One realized that this unfettered artist, with his hatred of lies and violence, although he belonged to no political party, could be nothing but a liberal in the noblest and greatest sense of the word. One also realized that he was not the pessimist that he was once believed to be, but a writer who suffered for his ideal and who awakened by his works a desire to emerge from the twilight of life that he depicted.

To some he even appeared as an enchanted admirer of the future progress of humanity. Did he not often say, while admiring his own little garden: "Do you know that in three or four hundred years the entire earth will be a flourishing garden? How wonderful it will be to live then!" And did he not pronounce these proud words: "Man must be conscious of being superior to the lions, tigers, stars, in short, to all nature. We are already superior and great people, and, when we come to know all the strength of human genius, we shall be comparable to the gods."

These great hopes did not prevent him from painting with a vigorous brush the nothingness of mankind, not only at a certain given moment and under certain circumstances, but always and everywhere. Is this a paradox? No. If he did not doubt progress, he would be most pessimistic, if I may so express myself. He would suffer from that earthly pessimism, in face of which reason is weak; the pessimism which manifests itself by a hopeless sadness in face of the stupidity of life and the idea of death.

"I, my friend, am afraid of life, and do not understand it," says one of Tchekoff's heroes. "When, lying on the grass, I examine a lady-bird, it seems to me that its life is nothing but a texture of horrors, and I see myself in it… Everything frightens me because I understand neither the motive nor the end of things. I understand neither persons nor things. If you understand I congratulate you.

"When one looks at the blue sky for a long time, one's thoughts and one's soul unite mysteriously in a feeling of solitude… For a moment one feels the loneliness of the dead, and the enigma of hopeless and terrible life."

This universal hopelessness; this sadness, provoked by the platitudes of existence compared with the unrelenting lessons of death, of which Tchekoff speaks with such a nervous terror, can be found in almost all the works of the best known Russian writers. We find it in Byronian Lermontov, who sees nothing in life but "une plaisanterie;" in Dostoyevsky, who has written so many striking pages of realism on the bitterness of a life without religious faith; and in the realist Turgenev, we find the same kind of thing.
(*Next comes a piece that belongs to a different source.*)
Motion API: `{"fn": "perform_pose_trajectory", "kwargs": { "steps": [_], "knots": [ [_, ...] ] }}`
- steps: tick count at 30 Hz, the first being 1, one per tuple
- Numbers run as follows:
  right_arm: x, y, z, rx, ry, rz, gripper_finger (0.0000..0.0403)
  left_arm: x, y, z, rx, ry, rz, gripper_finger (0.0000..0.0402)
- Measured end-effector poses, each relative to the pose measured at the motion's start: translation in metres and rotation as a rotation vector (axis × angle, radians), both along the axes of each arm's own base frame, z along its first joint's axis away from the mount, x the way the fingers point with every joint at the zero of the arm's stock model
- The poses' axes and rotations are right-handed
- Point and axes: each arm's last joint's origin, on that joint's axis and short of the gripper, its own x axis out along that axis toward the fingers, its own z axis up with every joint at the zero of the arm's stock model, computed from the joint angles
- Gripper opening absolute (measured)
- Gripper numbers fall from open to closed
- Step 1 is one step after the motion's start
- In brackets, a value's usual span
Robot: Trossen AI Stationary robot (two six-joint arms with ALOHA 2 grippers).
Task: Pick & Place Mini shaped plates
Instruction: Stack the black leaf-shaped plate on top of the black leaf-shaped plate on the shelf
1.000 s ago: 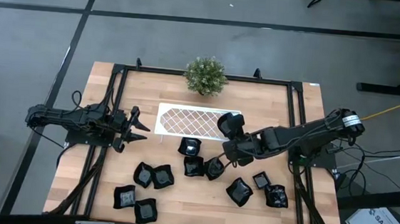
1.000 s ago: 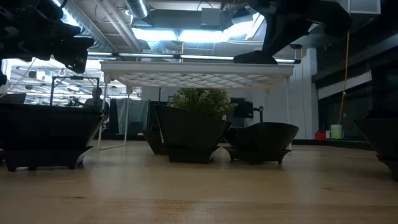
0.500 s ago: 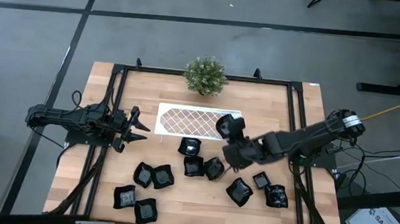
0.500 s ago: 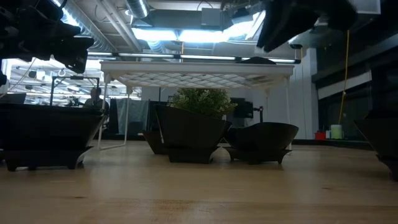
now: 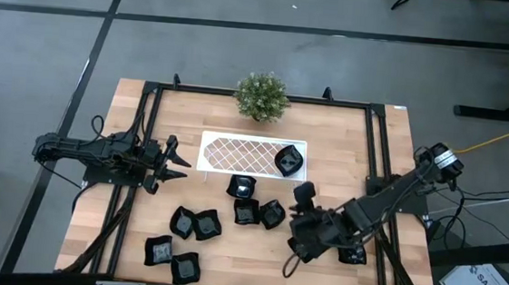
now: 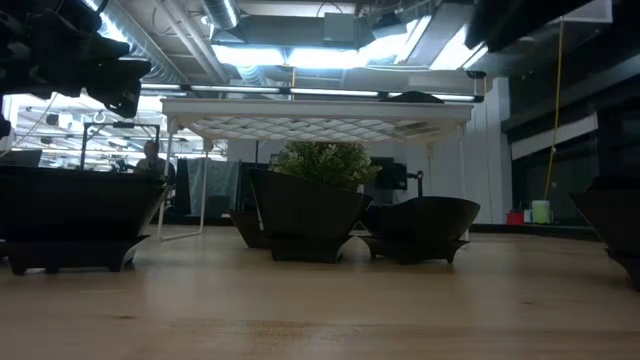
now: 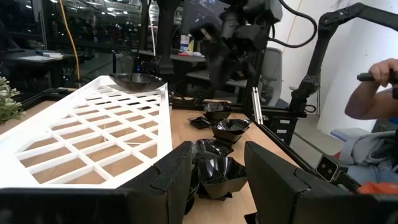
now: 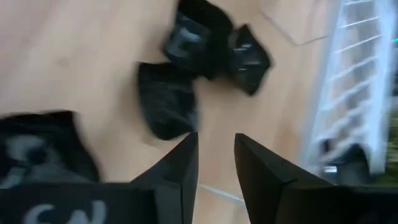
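Several mini shaped plates, black and glossy, lie scattered on the table's near half (image 5: 246, 212) (image 5: 183, 221) (image 5: 186, 266). One plate (image 5: 290, 159) sits on the right end of the white lattice tray (image 5: 240, 154), also seen in the low view as plate (image 6: 410, 97). My right gripper (image 5: 296, 244) hangs open over the plates near the table's near right part; in its wrist view the right gripper (image 8: 214, 152) points at a plate (image 8: 168, 109). My left gripper (image 5: 178, 164) waits open at the tray's left end, clear of the plates (image 7: 214, 171).
A small green potted plant (image 5: 261, 96) stands at the far edge behind the tray. The tray stands raised on thin legs (image 6: 165, 180). Black frame rails (image 5: 376, 161) run along both table sides. A person's hand (image 7: 373, 84) shows beyond the table.
My right gripper has let go of a plate on the tray's right end and swung away toward the table's near edge, coming down over the plates near the right side. The plate has stayed on the tray. The left arm has kept still.
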Motion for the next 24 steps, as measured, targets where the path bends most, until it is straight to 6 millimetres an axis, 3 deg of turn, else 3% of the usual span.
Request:
{"fn": "perform_pose_trajectory", "kwargs": {
  "steps": [10,24],
  "knots": [
    [-0.011,0.021,-0.006,0.434,0.152,-0.115,0.0104,0.0,0.0,0.0,0.0,0.0,0.0,0.0143],
    [-0.012,0.054,-0.034,0.546,0.211,-0.239,0.0104,0.0,0.0,0.0,0.0,0.0,0.0,0.0143]
  ]
}}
Turgenev even reaches a stage of hopeless nihilism, and one of his heroes, Bazarov, – in "Fathers and Sons," – reflecting one day on the lot of the peasant, considering it better than his, says sadly, "He, at least, will have his little hut, while all I can hope for is a bed of thorns." Finally, all the tortuous quests of the ideal toward which Tolstoy strove, were suggested to him, as he himself says, by his insatiable desire to find "the meaning of life, destroyed by death."

It is sometimes maintained that this state of intellectual sadness is innate in the Russians; that their sanguinary and melancholy temperaments are a mixture of Don Quixote and Hamlet. Foreign critics have often traced this despair to the so-called mysticism peculiar to the Slavonic race.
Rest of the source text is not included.